• **Your assignment**
Pull out every line below that contains the word "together".

Start of Data records

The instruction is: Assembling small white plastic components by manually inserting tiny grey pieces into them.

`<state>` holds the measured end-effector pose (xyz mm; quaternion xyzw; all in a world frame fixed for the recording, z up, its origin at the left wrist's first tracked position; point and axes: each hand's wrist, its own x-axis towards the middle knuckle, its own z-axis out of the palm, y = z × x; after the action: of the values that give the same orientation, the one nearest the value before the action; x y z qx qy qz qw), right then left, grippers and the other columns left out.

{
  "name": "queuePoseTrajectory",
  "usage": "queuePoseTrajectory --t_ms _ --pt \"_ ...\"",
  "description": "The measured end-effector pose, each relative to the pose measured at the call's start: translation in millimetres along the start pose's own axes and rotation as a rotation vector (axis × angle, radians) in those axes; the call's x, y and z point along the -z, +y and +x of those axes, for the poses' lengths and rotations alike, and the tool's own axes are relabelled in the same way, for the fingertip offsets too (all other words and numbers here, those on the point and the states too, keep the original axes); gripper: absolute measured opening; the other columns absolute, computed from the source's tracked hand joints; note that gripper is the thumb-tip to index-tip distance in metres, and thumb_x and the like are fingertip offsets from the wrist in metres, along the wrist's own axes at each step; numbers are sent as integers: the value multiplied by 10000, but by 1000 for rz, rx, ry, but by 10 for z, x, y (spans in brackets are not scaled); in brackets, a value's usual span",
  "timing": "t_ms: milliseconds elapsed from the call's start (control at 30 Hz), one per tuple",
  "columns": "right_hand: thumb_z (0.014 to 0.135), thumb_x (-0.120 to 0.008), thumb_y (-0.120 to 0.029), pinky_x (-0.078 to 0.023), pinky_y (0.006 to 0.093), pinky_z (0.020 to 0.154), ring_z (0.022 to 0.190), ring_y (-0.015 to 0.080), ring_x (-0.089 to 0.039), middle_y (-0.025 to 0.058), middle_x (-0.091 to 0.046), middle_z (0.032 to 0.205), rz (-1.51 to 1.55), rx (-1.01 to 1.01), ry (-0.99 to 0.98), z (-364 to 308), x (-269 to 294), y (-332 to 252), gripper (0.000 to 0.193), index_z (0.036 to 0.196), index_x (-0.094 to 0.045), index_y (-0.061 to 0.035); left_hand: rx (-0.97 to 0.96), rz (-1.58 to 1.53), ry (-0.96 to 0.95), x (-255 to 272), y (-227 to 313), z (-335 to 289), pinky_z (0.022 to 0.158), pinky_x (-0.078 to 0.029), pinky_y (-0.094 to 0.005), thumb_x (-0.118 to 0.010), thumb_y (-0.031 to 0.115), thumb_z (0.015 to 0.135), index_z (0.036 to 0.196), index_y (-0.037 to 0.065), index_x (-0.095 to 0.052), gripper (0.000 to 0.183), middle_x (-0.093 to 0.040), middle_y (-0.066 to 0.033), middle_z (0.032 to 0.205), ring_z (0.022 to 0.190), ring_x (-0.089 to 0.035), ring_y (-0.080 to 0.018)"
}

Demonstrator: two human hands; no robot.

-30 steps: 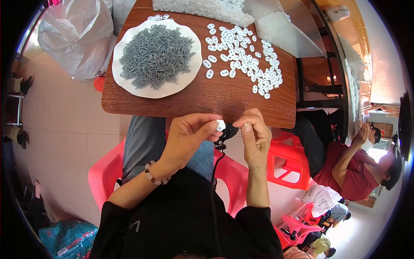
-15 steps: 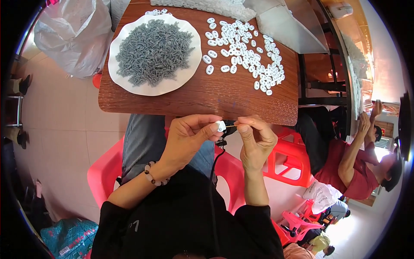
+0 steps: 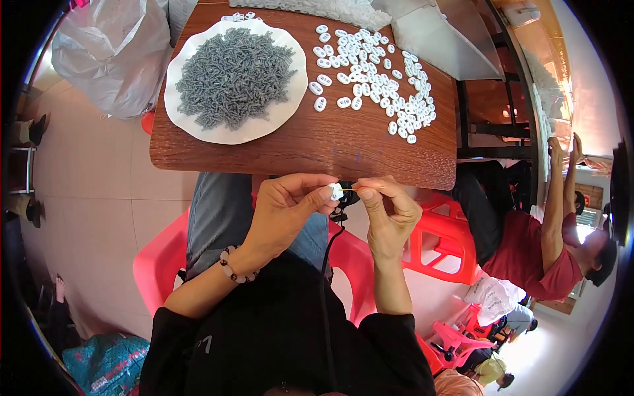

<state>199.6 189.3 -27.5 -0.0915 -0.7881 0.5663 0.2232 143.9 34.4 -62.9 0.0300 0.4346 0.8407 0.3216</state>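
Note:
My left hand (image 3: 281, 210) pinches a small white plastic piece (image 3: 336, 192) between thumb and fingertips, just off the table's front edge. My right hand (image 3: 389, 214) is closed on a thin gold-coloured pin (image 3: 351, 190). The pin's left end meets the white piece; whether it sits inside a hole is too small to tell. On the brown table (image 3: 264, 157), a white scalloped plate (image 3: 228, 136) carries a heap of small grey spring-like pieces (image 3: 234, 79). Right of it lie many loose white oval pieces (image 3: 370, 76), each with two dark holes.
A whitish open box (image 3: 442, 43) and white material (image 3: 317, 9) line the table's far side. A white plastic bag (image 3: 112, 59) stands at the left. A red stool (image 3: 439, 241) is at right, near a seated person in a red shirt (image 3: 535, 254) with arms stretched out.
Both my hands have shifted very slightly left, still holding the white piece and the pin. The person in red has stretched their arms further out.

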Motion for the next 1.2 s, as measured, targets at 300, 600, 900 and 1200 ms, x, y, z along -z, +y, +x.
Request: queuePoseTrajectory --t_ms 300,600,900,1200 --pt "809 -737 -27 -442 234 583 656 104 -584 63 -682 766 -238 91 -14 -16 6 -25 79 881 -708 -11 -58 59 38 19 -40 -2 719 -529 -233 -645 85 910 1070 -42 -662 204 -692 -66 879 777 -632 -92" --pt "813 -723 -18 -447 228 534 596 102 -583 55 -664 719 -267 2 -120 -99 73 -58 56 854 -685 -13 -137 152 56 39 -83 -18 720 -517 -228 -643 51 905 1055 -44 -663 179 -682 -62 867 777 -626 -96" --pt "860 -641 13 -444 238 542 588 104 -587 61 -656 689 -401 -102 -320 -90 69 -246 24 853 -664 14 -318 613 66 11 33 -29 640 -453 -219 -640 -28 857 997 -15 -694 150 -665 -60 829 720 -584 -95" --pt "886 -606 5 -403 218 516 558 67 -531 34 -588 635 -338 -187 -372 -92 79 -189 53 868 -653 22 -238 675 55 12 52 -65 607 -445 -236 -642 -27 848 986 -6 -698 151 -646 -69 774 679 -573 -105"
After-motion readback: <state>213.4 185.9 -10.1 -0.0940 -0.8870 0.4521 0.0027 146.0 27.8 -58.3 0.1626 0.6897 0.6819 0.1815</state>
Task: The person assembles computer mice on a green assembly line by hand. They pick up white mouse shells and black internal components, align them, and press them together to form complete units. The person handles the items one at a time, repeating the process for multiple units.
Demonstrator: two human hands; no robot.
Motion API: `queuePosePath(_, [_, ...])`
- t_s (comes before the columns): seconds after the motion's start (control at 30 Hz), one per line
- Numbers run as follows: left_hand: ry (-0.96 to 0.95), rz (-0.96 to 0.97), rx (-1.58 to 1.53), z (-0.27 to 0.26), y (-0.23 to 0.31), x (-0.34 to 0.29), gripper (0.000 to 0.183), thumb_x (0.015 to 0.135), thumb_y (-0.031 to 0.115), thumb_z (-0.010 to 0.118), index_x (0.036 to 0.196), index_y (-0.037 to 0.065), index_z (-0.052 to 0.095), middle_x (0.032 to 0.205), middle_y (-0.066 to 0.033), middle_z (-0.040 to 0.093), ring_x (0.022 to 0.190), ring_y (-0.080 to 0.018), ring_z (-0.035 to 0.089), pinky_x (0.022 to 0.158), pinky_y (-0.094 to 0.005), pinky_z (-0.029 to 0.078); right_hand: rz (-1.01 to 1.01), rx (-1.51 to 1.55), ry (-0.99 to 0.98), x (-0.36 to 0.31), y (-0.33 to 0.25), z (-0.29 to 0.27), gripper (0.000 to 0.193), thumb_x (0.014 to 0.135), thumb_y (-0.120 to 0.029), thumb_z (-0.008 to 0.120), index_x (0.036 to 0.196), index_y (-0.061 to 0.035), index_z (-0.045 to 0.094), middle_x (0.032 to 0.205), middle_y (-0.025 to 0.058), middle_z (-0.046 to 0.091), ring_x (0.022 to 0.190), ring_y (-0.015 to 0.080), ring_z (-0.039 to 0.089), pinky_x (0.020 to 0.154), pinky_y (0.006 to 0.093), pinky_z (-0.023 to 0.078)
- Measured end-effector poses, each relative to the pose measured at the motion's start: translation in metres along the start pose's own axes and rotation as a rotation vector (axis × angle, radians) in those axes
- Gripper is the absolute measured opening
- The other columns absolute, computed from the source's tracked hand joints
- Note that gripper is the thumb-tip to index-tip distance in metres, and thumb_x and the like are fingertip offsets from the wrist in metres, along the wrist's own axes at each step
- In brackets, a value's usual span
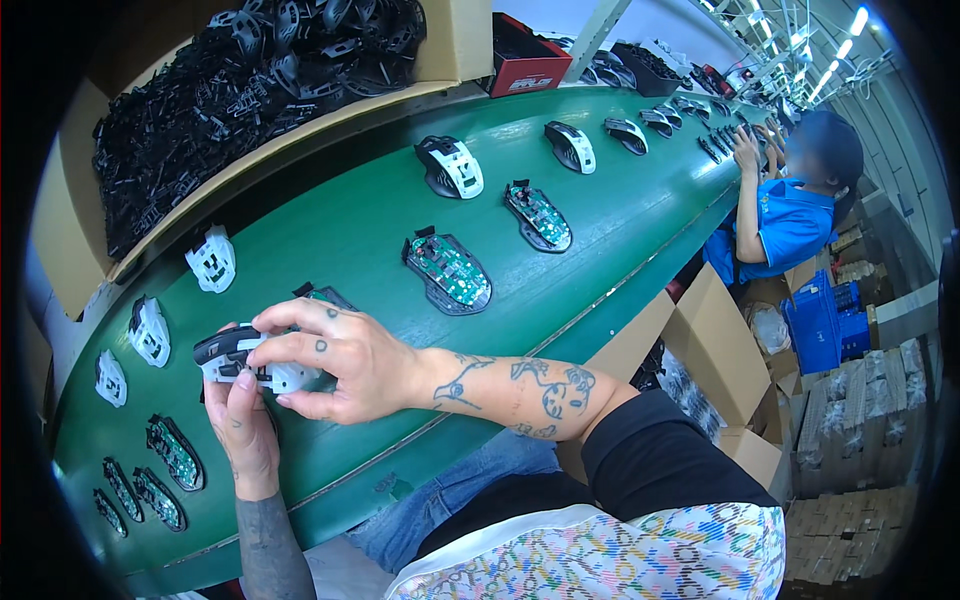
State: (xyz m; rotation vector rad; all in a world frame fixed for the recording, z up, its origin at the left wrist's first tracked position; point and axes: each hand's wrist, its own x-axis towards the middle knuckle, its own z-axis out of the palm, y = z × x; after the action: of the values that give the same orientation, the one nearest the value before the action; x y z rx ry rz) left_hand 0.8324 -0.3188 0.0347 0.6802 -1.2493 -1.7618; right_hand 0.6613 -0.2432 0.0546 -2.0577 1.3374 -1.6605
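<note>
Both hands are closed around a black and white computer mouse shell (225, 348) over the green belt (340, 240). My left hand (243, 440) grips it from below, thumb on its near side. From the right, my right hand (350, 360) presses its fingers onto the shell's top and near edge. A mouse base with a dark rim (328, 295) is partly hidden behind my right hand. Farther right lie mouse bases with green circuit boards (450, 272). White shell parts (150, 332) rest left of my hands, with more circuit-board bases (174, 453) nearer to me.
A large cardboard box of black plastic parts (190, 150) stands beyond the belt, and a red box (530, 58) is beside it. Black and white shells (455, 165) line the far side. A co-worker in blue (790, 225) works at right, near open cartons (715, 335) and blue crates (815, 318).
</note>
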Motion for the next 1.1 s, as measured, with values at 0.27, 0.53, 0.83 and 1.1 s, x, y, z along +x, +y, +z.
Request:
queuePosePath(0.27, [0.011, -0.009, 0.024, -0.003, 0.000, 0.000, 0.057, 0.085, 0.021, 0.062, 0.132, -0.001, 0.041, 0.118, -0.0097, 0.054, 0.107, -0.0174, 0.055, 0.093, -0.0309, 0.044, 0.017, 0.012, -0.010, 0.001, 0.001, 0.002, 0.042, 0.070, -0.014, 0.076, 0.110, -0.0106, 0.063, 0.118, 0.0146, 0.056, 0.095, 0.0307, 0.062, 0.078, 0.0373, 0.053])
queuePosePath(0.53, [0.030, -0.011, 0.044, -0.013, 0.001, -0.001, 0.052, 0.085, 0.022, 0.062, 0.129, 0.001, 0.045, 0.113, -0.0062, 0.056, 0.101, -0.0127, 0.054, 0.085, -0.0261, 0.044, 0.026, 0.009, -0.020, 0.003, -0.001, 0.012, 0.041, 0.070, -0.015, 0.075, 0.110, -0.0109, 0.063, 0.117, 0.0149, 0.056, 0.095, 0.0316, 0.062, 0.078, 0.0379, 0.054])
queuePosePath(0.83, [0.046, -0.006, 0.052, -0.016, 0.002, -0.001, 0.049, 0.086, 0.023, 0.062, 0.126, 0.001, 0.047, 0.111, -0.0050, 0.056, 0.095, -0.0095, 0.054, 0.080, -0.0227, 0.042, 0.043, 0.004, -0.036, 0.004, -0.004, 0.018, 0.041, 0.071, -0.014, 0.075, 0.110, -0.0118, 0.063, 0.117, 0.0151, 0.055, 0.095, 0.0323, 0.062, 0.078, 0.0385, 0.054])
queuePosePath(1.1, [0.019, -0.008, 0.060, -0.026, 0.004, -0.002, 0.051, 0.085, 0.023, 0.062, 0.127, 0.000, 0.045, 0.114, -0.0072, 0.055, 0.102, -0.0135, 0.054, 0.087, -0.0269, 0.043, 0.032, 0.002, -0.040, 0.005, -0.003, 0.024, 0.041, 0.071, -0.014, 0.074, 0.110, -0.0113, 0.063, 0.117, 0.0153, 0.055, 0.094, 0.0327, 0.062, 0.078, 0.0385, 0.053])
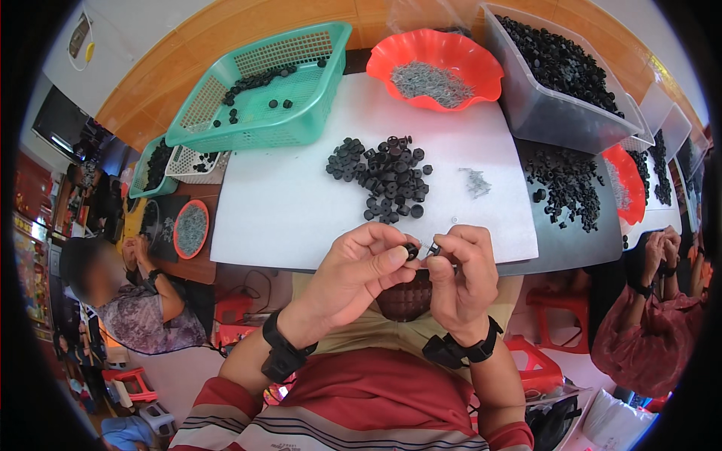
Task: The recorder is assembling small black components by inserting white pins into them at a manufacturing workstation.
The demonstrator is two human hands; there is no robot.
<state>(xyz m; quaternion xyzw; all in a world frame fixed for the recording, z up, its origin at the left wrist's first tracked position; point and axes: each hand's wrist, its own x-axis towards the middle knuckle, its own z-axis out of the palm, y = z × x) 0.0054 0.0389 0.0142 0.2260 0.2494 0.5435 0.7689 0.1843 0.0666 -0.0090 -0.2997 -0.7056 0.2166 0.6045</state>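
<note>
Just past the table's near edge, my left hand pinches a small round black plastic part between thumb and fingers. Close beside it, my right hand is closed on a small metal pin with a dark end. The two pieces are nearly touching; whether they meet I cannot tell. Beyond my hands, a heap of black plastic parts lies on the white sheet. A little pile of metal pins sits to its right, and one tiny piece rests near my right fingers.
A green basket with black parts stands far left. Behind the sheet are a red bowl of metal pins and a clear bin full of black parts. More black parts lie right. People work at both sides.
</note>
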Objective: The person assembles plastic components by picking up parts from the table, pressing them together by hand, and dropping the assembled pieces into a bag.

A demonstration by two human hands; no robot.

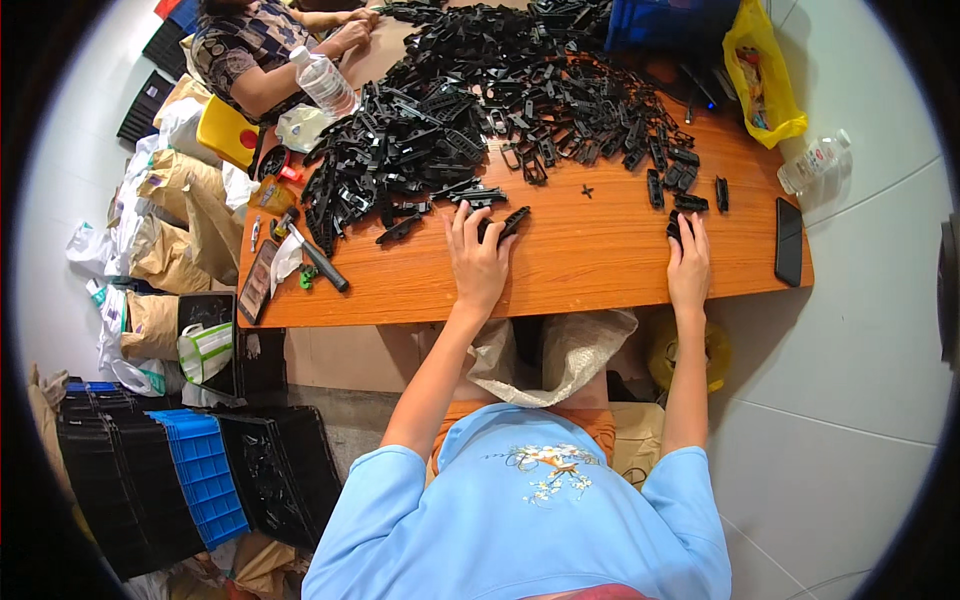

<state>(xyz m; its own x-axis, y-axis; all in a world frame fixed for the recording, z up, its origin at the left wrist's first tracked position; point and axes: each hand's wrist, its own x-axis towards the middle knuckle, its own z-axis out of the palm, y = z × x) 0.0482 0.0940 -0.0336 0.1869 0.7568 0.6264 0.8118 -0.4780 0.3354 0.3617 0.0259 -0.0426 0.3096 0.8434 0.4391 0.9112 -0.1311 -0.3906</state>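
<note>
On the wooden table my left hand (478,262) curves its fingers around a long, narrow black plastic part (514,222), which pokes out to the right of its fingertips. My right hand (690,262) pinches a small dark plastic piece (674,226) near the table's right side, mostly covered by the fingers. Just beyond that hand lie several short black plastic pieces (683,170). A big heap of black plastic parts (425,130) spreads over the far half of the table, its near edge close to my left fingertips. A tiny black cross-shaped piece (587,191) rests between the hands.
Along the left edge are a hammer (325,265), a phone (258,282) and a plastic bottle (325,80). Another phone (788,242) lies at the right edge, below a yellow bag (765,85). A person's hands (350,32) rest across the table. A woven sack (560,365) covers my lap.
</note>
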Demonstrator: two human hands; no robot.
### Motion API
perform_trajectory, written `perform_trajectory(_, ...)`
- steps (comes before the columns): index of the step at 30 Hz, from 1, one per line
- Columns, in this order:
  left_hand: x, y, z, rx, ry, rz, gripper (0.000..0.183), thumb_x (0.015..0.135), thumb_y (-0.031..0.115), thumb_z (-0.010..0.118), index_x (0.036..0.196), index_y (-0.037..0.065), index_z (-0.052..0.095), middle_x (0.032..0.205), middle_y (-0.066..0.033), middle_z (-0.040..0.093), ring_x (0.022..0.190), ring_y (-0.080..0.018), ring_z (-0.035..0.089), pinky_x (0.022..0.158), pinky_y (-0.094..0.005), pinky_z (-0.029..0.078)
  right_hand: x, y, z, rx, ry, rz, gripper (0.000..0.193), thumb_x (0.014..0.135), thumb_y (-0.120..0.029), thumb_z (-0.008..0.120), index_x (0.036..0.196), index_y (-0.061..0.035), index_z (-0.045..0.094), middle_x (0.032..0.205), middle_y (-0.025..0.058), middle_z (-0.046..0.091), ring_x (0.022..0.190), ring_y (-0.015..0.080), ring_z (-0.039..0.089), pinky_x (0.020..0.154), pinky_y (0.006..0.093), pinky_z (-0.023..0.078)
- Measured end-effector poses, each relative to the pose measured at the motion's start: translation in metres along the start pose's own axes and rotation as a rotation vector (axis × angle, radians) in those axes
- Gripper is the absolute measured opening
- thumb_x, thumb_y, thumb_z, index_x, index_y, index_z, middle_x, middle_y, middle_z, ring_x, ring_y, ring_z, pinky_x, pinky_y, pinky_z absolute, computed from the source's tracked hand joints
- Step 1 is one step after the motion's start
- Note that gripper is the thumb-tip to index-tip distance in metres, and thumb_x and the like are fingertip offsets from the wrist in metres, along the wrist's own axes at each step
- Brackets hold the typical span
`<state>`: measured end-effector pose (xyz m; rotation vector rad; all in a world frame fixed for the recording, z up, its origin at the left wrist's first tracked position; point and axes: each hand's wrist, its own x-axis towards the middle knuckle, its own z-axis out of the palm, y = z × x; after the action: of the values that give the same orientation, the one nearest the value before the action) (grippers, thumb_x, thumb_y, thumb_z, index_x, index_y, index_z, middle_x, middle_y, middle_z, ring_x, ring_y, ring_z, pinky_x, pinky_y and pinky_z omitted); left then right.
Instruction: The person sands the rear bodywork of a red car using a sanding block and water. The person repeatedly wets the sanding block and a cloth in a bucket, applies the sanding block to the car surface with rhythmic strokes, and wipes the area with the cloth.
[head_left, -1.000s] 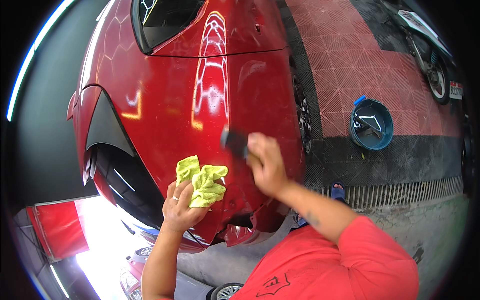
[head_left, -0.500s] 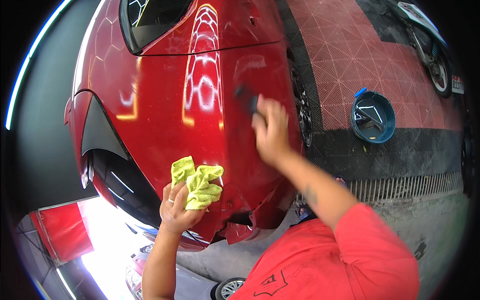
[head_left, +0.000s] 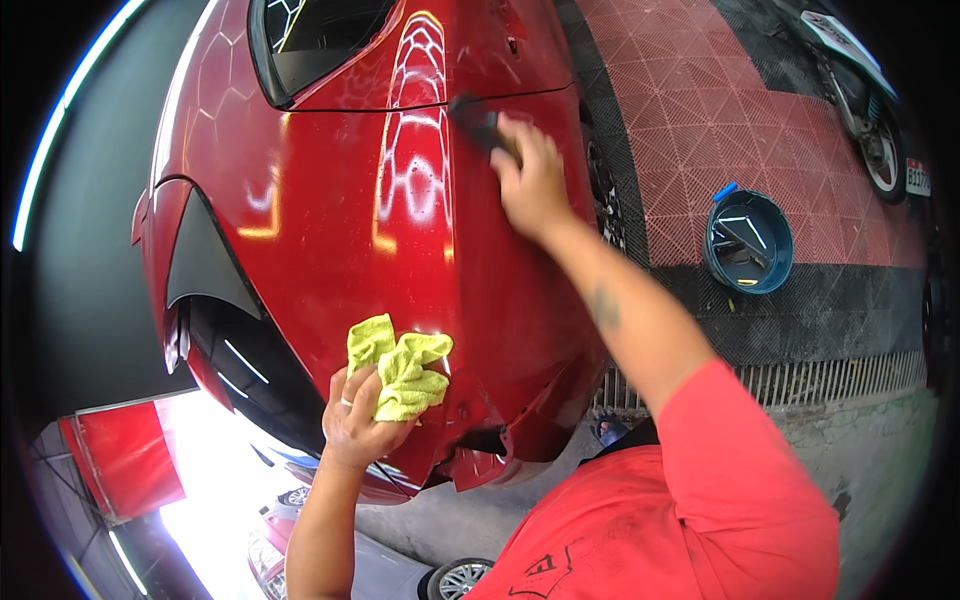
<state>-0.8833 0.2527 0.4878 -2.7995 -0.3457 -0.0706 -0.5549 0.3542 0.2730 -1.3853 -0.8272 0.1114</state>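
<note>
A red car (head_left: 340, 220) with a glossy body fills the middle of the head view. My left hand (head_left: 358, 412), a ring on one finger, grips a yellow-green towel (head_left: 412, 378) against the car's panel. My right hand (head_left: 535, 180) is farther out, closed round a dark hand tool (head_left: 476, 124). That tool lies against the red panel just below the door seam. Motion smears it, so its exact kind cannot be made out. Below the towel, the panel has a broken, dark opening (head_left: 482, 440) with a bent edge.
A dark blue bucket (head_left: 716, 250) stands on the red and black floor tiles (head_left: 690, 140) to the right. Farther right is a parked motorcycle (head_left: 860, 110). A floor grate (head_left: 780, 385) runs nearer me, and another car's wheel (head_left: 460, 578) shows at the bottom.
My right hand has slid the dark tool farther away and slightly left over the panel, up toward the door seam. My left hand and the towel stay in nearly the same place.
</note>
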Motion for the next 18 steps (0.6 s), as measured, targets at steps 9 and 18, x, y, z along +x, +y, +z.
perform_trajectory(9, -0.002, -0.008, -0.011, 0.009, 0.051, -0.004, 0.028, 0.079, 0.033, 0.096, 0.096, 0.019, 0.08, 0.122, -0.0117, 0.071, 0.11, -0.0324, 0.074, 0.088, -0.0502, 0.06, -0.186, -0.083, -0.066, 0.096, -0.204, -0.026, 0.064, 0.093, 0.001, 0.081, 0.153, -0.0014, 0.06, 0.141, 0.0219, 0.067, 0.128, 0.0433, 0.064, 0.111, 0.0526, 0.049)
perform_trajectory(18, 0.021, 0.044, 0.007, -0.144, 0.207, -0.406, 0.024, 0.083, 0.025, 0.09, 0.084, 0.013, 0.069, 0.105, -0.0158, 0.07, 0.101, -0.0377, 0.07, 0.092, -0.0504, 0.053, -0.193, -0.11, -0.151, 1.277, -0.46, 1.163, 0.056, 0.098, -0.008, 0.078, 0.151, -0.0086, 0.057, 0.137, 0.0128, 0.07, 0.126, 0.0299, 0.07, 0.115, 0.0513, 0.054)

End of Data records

• **Exercise result**
Task: The person assembles computer mice on a green assembly line by hand. They pick up white mouse shells and black internal components, align them, and press them together to form complete units. The person handles the items one at a time, repeating the process for multiple units.
Objective: The person assembles plastic components by picking up parts from the table, pressing them together by hand, and dropping the assembled pieces into a bag.

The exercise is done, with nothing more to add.